▶ _EXERCISE OBJECTIVE_
Reproduce every entry exactly as shown.

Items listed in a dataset
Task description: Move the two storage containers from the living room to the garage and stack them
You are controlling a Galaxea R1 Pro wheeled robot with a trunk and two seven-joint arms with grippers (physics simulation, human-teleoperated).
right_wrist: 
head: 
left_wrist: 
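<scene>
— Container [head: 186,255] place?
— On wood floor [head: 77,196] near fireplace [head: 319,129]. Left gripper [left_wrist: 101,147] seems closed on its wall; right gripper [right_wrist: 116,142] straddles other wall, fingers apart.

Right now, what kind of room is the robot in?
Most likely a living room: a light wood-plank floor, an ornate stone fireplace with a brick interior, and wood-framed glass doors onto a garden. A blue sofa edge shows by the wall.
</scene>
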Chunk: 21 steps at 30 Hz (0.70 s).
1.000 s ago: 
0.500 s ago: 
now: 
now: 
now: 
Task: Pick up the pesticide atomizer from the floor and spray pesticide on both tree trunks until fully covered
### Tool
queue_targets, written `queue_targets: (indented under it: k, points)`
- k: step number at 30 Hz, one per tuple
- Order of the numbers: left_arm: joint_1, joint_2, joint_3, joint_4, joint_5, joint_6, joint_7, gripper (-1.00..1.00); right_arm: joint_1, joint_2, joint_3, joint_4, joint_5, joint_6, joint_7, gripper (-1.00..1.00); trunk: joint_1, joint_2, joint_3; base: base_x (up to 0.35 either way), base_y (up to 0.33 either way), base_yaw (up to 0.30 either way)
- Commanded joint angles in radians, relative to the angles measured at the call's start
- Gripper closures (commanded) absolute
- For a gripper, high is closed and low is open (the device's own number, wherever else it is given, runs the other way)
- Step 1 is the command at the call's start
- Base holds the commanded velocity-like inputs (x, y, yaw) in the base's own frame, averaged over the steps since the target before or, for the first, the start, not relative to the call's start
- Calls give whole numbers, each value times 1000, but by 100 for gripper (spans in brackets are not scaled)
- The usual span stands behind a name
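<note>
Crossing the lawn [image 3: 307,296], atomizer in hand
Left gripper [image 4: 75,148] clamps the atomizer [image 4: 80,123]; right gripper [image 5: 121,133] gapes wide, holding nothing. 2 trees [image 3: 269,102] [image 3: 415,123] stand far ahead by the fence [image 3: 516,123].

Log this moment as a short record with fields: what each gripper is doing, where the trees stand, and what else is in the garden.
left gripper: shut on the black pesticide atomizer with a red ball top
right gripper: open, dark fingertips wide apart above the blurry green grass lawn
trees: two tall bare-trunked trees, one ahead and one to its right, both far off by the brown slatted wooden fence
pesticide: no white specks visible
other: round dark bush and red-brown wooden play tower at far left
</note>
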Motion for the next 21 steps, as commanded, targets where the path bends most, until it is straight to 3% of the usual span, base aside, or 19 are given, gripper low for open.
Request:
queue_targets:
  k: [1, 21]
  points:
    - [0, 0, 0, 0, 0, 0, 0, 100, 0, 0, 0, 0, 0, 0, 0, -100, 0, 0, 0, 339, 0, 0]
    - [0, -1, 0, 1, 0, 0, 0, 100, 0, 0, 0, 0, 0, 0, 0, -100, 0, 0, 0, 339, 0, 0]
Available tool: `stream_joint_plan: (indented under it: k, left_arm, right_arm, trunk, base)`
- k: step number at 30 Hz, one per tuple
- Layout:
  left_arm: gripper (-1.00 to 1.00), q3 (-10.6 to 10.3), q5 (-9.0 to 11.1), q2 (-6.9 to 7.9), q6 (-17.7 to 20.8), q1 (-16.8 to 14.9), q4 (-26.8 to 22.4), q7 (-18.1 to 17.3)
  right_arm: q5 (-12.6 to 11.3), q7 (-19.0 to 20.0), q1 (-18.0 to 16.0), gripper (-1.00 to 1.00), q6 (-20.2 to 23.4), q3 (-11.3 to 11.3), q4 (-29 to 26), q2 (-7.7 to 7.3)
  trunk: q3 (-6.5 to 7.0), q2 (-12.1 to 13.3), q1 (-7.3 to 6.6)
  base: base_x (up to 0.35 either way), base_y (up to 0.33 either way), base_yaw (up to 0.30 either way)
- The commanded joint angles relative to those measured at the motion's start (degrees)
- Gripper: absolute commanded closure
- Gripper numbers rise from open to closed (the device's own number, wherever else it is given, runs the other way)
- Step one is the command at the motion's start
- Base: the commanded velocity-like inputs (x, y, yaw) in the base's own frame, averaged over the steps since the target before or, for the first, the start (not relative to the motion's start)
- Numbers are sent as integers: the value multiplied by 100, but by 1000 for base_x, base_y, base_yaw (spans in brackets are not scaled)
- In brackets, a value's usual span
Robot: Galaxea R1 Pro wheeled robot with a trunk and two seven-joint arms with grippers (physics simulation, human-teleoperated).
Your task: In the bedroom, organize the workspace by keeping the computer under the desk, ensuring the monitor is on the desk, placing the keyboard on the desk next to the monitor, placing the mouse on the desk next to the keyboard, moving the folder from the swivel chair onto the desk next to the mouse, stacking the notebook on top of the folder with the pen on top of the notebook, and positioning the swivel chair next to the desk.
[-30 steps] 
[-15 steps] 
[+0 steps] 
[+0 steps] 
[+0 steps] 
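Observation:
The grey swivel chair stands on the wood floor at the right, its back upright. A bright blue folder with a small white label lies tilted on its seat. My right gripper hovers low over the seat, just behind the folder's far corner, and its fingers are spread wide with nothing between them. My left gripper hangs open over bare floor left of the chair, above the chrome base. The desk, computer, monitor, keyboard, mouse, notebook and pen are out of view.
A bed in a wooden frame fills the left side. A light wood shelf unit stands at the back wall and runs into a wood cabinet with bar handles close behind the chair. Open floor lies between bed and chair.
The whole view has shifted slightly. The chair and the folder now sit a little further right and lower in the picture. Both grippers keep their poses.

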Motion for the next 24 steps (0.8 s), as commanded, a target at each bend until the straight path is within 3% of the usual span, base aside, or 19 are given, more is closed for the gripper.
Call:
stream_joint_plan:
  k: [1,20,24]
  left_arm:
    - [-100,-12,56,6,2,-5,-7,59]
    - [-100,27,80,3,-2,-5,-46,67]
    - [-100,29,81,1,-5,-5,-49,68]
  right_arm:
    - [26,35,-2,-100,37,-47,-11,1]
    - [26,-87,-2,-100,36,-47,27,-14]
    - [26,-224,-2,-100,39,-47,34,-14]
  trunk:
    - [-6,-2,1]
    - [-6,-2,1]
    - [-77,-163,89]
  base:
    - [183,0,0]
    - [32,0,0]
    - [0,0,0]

▶ _RESULT FOR THIS TASK_
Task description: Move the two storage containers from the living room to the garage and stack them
You are controlling a Galaxea R1 Pro wheeled robot with a trunk and two seven-joint arms with grippers (physics simulation, human-teleoperated).
right_wrist: 
head: 
left_wrist: 
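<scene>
— Container [head: 186,255] place?
— On wood floor [head: 77,196] near fireplace [head: 319,129]. Left gripper [left_wrist: 101,147] seems closed on its wall; right gripper [right_wrist: 116,142] straddles other wall, fingers apart.

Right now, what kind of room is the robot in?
Most likely a living room: a light wood-plank floor, an ornate stone fireplace with a brick interior, and wood-framed glass doors onto a garden. A blue sofa edge shows by the wall.
</scene>
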Chunk: 21 steps at 30 Hz (0.70 s).
1.000 s ago: 
0.500 s ago: 
now: 
now: 
now: 
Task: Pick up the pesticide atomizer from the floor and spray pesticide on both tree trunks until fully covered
### Tool
queue_targets, written `queue_targets: (indented under it: k, points)`
- k: step number at 30 Hz, one per tuple
- Order of the numbers: left_arm: joint_1, joint_2, joint_3, joint_4, joint_5, joint_6, joint_7, gripper (-1.00..1.00); right_arm: joint_1, joint_2, joint_3, joint_4, joint_5, joint_6, joint_7, gripper (-1.00..1.00); trunk: joint_1, joint_2, joint_3; base: base_x (up to 0.35 either way), base_y (up to 0.33 either way), base_yaw (up to 0.30 either way)
- Commanded joint angles in radians, relative to the angles measured at the call's start
- Gripper closures (commanded) absolute
- For a gripper, high is closed and low is open (the device's own number, wherever else it is given, runs the other way)
- Step 1 is the command at the call's start
- Base holds the commanded velocity-like inputs (x, y, yaw) in the base's own frame, averaged over the steps since the target before or, for the first, the start, not relative to the call's start
- Calls give whole numbers, each value times 1000, but by 100 for gripper (spans in brackets are not scaled)
- The usual span stands behind a name
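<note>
Crossing the lawn [image 3: 307,296], atomizer in hand
Left gripper [image 4: 75,148] clamps the atomizer [image 4: 80,123]; right gripper [image 5: 121,133] gapes wide, holding nothing. 2 trees [image 3: 269,102] [image 3: 415,123] stand far ahead by the fence [image 3: 516,123].

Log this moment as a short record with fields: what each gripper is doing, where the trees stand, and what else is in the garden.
left gripper: shut on the black pesticide atomizer with a red ball top
right gripper: open, dark fingertips wide apart above the blurry green grass lawn
trees: two tall bare-trunked trees, one ahead and one to its right, both far off by the brown slatted wooden fence
pesticide: no white specks visible
other: round dark bush and red-brown wooden play tower at far left
</note>
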Motion for the next 21 steps, as commanded, targets where the path bends most, until it is straight to 3% of the usual span, base aside, or 19 are given, gripper low for open.
Request:
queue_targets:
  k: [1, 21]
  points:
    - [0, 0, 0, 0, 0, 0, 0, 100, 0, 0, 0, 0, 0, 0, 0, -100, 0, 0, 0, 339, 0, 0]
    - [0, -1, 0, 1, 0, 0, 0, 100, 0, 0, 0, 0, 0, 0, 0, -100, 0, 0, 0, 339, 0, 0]
Available tool: `stream_joint_plan: (indented under it: k, left_arm, right_arm, trunk, base)`
- k: step number at 30 Hz, one per tuple
- Layout:
  left_arm: gripper (-1.00 to 1.00), q3 (-10.6 to 10.3), q5 (-9.0 to 11.1), q2 (-6.9 to 7.9), q6 (-17.7 to 20.8), q1 (-16.8 to 14.9), q4 (-26.8 to 22.4), q7 (-18.1 to 17.3)
  right_arm: q5 (-12.6 to 11.3), q7 (-19.0 to 20.0), q1 (-18.0 to 16.0), gripper (-1.00 to 1.00), q6 (-20.2 to 23.4), q3 (-11.3 to 11.3), q4 (-29 to 26), q2 (-7.7 to 7.3)
  trunk: q3 (-6.5 to 7.0), q2 (-12.1 to 13.3), q1 (-7.3 to 6.6)
  base: base_x (up to 0.35 either way), base_y (up to 0.33 either way), base_yaw (up to 0.30 either way)
- The commanded joint angles relative to those measured at the motion's start (degrees)
- Gripper: absolute commanded closure
- Gripper numbers rise from open to closed (the device's own number, wherever else it is given, runs the other way)
- Step one is the command at the motion's start
- Base: the commanded velocity-like inputs (x, y, yaw) in the base's own frame, averaged over the steps since the target before or, for the first, the start (not relative to the motion's start)
- Numbers are sent as integers: the value multiplied by 100, but by 1000 for base_x, base_y, base_yaw (spans in brackets are not scaled)
- In brackets, a value's usual span
Robot: Galaxea R1 Pro wheeled robot with a trunk and two seven-joint arms with grippers (physics simulation, human-teleoperated).
Your task: In the bedroom, organize the workspace by keeping the computer under the desk, ensuring the monitor is on the desk, placing the keyboard on the desk next to the monitor, placing the mouse on the desk next to the keyboard, moving the folder from the swivel chair onto the desk next to the mouse, stacking the notebook on top of the folder with the pen on top of the notebook, and positioning the swivel chair next to the desk.
[-30 steps] 
[-15 steps] 
[+0 steps] 
[+0 steps] 
[+0 steps] 
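Observation:
The grey swivel chair stands on the wood floor at the right, its back upright. A bright blue folder with a small white label lies tilted on its seat. My right gripper hovers low over the seat, just behind the folder's far corner, and its fingers are spread wide with nothing between them. My left gripper hangs open over bare floor left of the chair, above the chrome base. The desk, computer, monitor, keyboard, mouse, notebook and pen are out of view.
A bed in a wooden frame fills the left side. A light wood shelf unit stands at the back wall and runs into a wood cabinet with bar handles close behind the chair. Open floor lies between bed and chair.
The whole view has shifted slightly. The chair and the folder now sit a little further right and lower in the picture. Both grippers keep their poses.
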
Motion for the next 24 steps (0.8 s), as commanded, a target at each bend until the straight path is within 3% of the usual span, base aside, or 19 are given, more is closed for the gripper.
Call:
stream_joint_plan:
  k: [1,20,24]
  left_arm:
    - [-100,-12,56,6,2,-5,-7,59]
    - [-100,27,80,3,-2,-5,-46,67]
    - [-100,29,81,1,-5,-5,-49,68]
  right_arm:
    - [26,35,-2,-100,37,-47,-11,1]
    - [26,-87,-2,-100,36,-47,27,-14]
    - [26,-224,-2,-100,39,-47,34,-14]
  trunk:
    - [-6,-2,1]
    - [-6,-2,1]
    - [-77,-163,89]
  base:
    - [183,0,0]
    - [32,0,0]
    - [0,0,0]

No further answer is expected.